The idea of a quantized time crystal was theorized in 2012 by Frank Wilczek,[16] a Nobel laureate and professor at MIT. In 2013, Xiang Zhang, a nanoengineer at University of California, Berkeley, and his team proposed creating a time crystal in the form of a constantly rotating ring of charged ions.[17]

In response to Wilczek and Zhang, Patrick Bruno (European Synchrotron Radiation Facility)[18] and Masaki Oshikawa (University of Tokyo) published several articles stating that space–time crystals were impossible.

Subsequent work developed more precise definitions of time-translation symmetry-breaking, which ultimately led to the Watanabe–Oshikawa[19] "no-go" statement that quantum space–time crystals in equilibrium are not possible.[20] Later work restricted the scope of Watanabe and Oshikawa: strictly speaking, they showed that long-range order in both space and time is not possible in equilibrium, but breaking of time-translation symmetry alone is still possible.[21]

Several realizations of time crystals, which avoid the equilibrium no-go arguments, were later proposed.[22] In 2014 Krzysztof Sacha at Jagiellonian University in Kraków predicted the behaviour of discrete time crystals in a periodically driven system with "an ultracold atomic cloud bouncing on an oscillating mirror".[23]

In 2016, research groups at Princeton and at Santa Barbara independently suggested that periodically driven quantum spin systems could show similar behaviour.[24] Also in 2016, Norman Yao at Berkeley and colleagues proposed a different way to create discrete time crystals in spin systems.[25] These ideas were successful and independently realized by two experimental teams: a group led by Harvard's Mikhail Lukin[26] and a group led by Christopher Monroe at University of Maryland.[27] Both experiments were published in the same issue of Nature in March 2017.

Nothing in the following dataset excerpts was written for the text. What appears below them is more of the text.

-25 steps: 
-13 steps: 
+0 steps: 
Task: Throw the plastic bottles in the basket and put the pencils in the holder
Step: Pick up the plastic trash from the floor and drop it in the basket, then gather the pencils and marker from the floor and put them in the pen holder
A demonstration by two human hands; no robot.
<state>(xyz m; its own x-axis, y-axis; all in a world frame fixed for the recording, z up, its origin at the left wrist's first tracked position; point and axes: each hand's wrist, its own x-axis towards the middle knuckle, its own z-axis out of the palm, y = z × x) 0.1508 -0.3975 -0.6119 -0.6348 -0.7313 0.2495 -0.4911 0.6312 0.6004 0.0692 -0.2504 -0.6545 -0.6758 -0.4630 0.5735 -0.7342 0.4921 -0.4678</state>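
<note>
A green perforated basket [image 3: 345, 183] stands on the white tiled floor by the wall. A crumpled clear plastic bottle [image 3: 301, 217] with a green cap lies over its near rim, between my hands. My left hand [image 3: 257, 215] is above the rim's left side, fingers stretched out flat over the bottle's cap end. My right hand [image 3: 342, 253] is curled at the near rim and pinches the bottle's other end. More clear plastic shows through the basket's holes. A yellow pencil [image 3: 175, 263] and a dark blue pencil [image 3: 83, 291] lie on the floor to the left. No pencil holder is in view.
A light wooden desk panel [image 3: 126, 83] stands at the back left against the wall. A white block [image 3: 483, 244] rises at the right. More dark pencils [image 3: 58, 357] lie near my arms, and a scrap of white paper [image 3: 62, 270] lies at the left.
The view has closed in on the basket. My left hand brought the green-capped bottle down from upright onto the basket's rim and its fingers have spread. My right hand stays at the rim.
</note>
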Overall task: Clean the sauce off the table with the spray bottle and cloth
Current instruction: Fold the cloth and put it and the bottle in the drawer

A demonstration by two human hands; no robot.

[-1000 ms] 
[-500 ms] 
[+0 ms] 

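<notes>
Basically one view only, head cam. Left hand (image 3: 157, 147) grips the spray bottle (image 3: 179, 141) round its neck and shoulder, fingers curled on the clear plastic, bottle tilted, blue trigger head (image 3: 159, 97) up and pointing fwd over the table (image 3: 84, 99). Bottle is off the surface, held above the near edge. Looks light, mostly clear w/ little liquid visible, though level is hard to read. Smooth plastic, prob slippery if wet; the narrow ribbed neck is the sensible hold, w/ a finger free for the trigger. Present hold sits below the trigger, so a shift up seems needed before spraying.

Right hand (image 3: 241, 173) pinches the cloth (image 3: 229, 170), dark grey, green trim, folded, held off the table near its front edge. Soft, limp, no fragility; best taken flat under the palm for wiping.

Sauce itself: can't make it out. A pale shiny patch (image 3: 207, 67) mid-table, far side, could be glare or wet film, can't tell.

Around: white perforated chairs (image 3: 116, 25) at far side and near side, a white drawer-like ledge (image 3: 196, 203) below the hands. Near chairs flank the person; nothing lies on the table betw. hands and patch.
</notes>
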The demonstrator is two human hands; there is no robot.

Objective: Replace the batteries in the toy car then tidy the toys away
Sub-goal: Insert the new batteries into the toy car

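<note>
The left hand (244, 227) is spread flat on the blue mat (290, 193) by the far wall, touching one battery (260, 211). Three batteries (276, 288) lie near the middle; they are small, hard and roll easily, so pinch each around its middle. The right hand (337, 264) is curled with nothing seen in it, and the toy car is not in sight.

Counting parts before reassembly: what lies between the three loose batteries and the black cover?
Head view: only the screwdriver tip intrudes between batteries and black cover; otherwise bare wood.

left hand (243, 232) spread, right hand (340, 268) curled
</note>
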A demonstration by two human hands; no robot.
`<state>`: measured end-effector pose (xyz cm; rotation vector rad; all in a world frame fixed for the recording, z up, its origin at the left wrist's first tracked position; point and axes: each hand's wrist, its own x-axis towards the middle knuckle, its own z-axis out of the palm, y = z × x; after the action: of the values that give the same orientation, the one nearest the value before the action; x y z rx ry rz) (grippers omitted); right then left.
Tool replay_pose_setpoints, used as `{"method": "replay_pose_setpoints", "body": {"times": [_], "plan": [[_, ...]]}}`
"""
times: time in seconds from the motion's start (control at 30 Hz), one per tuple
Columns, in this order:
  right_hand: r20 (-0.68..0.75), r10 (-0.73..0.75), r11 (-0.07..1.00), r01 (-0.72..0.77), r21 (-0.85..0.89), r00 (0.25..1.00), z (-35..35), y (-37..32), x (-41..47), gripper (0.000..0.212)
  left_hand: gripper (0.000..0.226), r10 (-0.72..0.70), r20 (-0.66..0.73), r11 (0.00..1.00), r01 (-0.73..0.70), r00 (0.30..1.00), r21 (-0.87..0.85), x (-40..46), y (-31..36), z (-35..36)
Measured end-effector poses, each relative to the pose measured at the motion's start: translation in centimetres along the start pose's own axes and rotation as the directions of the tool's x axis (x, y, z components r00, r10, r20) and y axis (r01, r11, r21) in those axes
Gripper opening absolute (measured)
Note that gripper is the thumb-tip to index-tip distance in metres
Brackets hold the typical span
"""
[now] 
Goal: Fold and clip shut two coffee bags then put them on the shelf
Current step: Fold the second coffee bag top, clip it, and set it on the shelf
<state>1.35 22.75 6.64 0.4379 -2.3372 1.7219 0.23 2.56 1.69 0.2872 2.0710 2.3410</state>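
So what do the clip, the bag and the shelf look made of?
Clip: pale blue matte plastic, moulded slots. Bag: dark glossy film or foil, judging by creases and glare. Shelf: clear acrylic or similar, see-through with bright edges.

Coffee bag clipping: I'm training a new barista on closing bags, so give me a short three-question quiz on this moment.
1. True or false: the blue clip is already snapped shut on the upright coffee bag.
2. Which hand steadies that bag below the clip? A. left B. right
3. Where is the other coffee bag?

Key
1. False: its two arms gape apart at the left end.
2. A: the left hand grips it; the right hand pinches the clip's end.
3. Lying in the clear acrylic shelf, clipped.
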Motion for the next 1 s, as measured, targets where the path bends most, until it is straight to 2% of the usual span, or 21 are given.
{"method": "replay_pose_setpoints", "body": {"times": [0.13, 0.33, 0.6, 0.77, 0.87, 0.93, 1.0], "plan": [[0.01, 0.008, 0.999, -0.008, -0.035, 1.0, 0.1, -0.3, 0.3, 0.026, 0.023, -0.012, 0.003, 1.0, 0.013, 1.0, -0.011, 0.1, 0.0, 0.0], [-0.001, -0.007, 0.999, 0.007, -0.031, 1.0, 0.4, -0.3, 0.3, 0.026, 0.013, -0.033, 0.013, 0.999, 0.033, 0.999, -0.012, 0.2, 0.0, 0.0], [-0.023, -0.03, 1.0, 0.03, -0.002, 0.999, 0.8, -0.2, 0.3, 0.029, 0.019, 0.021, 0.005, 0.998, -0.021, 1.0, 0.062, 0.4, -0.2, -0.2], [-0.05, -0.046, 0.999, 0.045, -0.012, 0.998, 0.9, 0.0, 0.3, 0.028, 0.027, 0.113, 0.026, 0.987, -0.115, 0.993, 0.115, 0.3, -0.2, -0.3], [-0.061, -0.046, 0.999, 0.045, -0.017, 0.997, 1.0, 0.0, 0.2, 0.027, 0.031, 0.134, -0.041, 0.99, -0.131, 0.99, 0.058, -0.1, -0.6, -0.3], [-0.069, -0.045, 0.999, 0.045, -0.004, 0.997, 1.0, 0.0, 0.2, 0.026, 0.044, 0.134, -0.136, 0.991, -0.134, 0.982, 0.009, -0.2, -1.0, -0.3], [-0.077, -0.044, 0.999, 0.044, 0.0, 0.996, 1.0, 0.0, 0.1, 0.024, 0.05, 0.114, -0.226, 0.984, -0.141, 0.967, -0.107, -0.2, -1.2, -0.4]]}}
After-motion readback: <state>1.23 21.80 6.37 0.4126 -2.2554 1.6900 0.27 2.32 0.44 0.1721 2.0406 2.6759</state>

Later, time crystals in open systems, so called dissipative time crystals, were proposed in several platforms breaking a discrete[28] and a continuous[29] time-translation symmetry. A dissipative time crystal was experimentally realized for the first time in 2021 by the group of Andreas Hemmerich at the Institute of Laser Physics at the University of Hamburg.[30] The researchers used a Bose–Einstein condensate strongly coupled to a dissipative optical cavity and the time crystal was demonstrated to spontaneously break discrete time-translation symmetry by periodically switching between two atomic density patterns.[30]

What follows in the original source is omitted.